## TASK BRIEF
Take the whole listing and reproduce it exactly, pictures excepted.
________
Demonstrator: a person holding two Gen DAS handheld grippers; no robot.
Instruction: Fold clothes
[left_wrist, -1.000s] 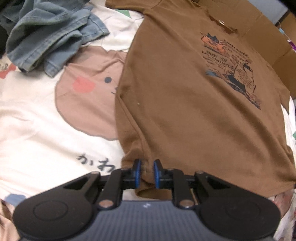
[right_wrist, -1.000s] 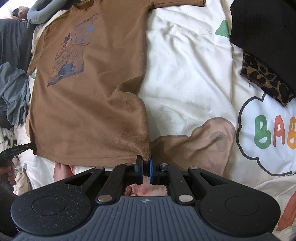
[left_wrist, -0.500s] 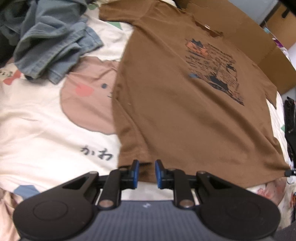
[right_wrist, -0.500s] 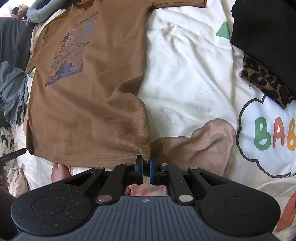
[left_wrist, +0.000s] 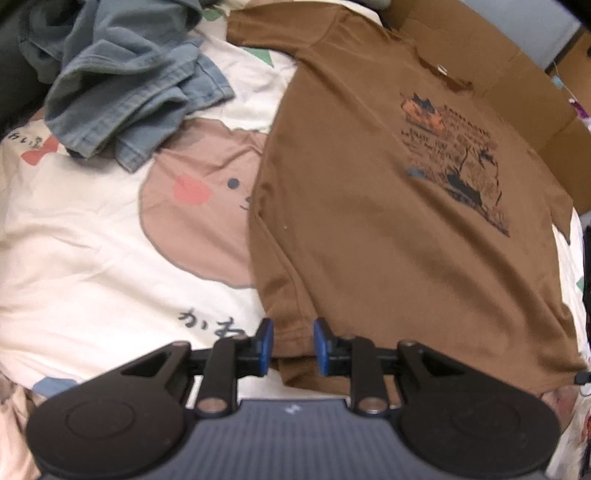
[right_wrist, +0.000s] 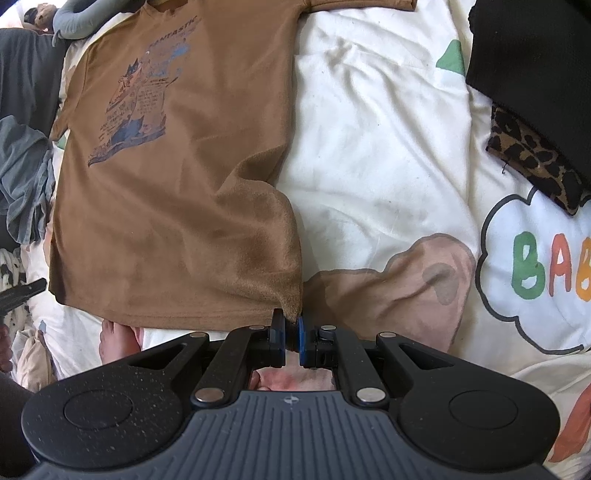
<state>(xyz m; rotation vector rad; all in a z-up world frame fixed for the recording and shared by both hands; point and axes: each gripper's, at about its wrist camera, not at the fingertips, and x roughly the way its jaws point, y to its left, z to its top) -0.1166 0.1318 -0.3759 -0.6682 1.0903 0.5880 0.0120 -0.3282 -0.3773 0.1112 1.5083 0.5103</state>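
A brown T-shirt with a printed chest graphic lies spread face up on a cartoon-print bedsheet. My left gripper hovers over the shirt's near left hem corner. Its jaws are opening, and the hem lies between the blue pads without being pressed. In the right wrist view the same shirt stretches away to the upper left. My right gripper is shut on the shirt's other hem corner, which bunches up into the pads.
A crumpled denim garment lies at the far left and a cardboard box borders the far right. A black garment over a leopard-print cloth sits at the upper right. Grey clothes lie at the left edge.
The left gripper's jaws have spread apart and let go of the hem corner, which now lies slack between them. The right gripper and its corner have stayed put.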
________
## TASK OUTPUT
Demonstrator: a person holding two Gen DAS handheld grippers; no robot.
Instruction: Fold clothes
[left_wrist, -1.000s] 
[right_wrist, -1.000s] 
[left_wrist, -0.500s] 
[right_wrist, -0.500s] 
[left_wrist, +0.000s] 
[right_wrist, +0.000s] 
<state>(xyz m; rotation vector rad; all in a z-up world frame fixed for the recording and shared by both hands; point and axes: each gripper's, at about its wrist camera, not at the fingertips, and x roughly the way its jaws point, y to its left, z to its top) -0.1166 0.1318 -0.3759 -0.6682 1.0903 0.5880 0.0120 -0.3282 -0.3773 0.1112 1.5083 0.5103</state>
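A brown T-shirt with a printed chest graphic lies spread face up on a cartoon-print bedsheet. My left gripper hovers over the shirt's near left hem corner. Its jaws are opening, and the hem lies between the blue pads without being pressed. In the right wrist view the same shirt stretches away to the upper left. My right gripper is shut on the shirt's other hem corner, which bunches up into the pads.
A crumpled denim garment lies at the far left and a cardboard box borders the far right. A black garment over a leopard-print cloth sits at the upper right. Grey clothes lie at the left edge.
The left gripper's jaws have spread apart and let go of the hem corner, which now lies slack between them. The right gripper and its corner have stayed put.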

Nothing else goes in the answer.